▸ Task:
Please give the data again in full, precisely as it is written.

● ● ● ● ●

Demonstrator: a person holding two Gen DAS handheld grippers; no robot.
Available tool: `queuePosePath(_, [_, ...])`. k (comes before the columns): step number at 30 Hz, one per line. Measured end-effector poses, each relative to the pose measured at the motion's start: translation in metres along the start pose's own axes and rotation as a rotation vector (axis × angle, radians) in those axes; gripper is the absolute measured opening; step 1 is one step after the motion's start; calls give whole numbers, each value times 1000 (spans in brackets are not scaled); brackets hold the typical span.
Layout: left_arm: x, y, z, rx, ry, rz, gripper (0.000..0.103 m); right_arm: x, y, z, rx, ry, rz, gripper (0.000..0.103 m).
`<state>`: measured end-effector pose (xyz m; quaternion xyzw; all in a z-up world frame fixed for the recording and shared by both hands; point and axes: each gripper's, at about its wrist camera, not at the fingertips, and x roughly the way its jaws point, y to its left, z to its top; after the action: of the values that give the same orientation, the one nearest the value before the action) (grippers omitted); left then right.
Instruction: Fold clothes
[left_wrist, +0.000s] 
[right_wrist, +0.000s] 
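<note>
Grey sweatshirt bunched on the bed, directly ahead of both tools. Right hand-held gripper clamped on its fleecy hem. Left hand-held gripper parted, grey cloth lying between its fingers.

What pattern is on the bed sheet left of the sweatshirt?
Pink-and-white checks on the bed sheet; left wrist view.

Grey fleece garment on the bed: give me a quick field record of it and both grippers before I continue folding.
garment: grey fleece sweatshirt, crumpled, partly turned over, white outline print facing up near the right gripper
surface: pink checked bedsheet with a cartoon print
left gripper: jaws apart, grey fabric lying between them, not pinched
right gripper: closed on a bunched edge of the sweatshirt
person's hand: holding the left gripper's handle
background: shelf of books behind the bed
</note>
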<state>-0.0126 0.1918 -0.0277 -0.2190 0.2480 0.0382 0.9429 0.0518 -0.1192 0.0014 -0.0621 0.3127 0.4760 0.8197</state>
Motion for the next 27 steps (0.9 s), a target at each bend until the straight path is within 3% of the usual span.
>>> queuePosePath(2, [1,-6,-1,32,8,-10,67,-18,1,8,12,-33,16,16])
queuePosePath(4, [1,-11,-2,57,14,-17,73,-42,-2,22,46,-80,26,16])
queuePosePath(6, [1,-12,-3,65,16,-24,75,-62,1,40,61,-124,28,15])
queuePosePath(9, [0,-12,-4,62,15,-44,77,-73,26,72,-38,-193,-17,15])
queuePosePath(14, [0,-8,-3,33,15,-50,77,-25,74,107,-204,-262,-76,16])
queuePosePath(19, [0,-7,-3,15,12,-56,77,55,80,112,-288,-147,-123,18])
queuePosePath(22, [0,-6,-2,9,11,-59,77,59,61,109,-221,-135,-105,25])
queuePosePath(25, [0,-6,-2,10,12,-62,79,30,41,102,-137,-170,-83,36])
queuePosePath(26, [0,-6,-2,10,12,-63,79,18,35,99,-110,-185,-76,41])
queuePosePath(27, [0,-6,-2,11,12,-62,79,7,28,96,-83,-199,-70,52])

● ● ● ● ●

▸ Answer below:
Demonstrator: a person holding two Gen DAS handheld grippers; no robot.
Available tool: `queuePosePath(_, [_, ...])`. k (comes before the columns): step number at 30 Hz, one per line. Measured end-effector poses, each relative to the pose measured at the motion's start: translation in metres along the start pose's own axes and rotation as a rotation vector (axis × angle, radians) in those axes; gripper is the absolute measured opening; step 1 is one step after the motion's start; calls give whole numbers, each value times 1000 (spans in brackets are not scaled); brackets hold the typical span.
Layout: left_arm: x, y, z, rx, ry, rz, gripper (0.000..0.103 m); right_arm: x, y, z, rx, ry, rz, gripper (0.000..0.103 m).
`<state>`: measured end-effector pose (xyz m; quaternion xyzw; all in a z-up world frame fixed for the recording and shared by both hands; point and axes: each gripper's, at about its wrist camera, not at the fingertips, and x roughly the way its jaws point, y to its left, z to its top; after the action: of the values that give the same orientation, the one nearest the value before the action) (grippers omitted); left then right.
Instruction: Fold clothes
[left_wrist, +0.000s] 
[right_wrist, +0.000s] 
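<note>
Grey sweatshirt bunched on the bed, directly ahead of both tools. Right hand-held gripper clamped on its fleecy hem. Left hand-held gripper parted, grey cloth lying between its fingers.

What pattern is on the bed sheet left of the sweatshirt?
Pink-and-white checks on the bed sheet; left wrist view.

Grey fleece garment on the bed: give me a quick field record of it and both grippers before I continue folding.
garment: grey fleece sweatshirt, crumpled, partly turned over, white outline print facing up near the right gripper
surface: pink checked bedsheet with a cartoon print
left gripper: jaws apart, grey fabric lying between them, not pinched
right gripper: closed on a bunched edge of the sweatshirt
person's hand: holding the left gripper's handle
background: shelf of books behind the bed
</note>
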<state>-0.0126 0.1918 -0.0277 -0.2190 0.2480 0.0382 0.9429 0.0518 -0.1192 0.0014 -0.0621 0.3127 0.4760 0.8197</state>
Motion for the next 27 steps (0.9 s), a target at each bend until the straight path is within 3% of the usual span.
>>> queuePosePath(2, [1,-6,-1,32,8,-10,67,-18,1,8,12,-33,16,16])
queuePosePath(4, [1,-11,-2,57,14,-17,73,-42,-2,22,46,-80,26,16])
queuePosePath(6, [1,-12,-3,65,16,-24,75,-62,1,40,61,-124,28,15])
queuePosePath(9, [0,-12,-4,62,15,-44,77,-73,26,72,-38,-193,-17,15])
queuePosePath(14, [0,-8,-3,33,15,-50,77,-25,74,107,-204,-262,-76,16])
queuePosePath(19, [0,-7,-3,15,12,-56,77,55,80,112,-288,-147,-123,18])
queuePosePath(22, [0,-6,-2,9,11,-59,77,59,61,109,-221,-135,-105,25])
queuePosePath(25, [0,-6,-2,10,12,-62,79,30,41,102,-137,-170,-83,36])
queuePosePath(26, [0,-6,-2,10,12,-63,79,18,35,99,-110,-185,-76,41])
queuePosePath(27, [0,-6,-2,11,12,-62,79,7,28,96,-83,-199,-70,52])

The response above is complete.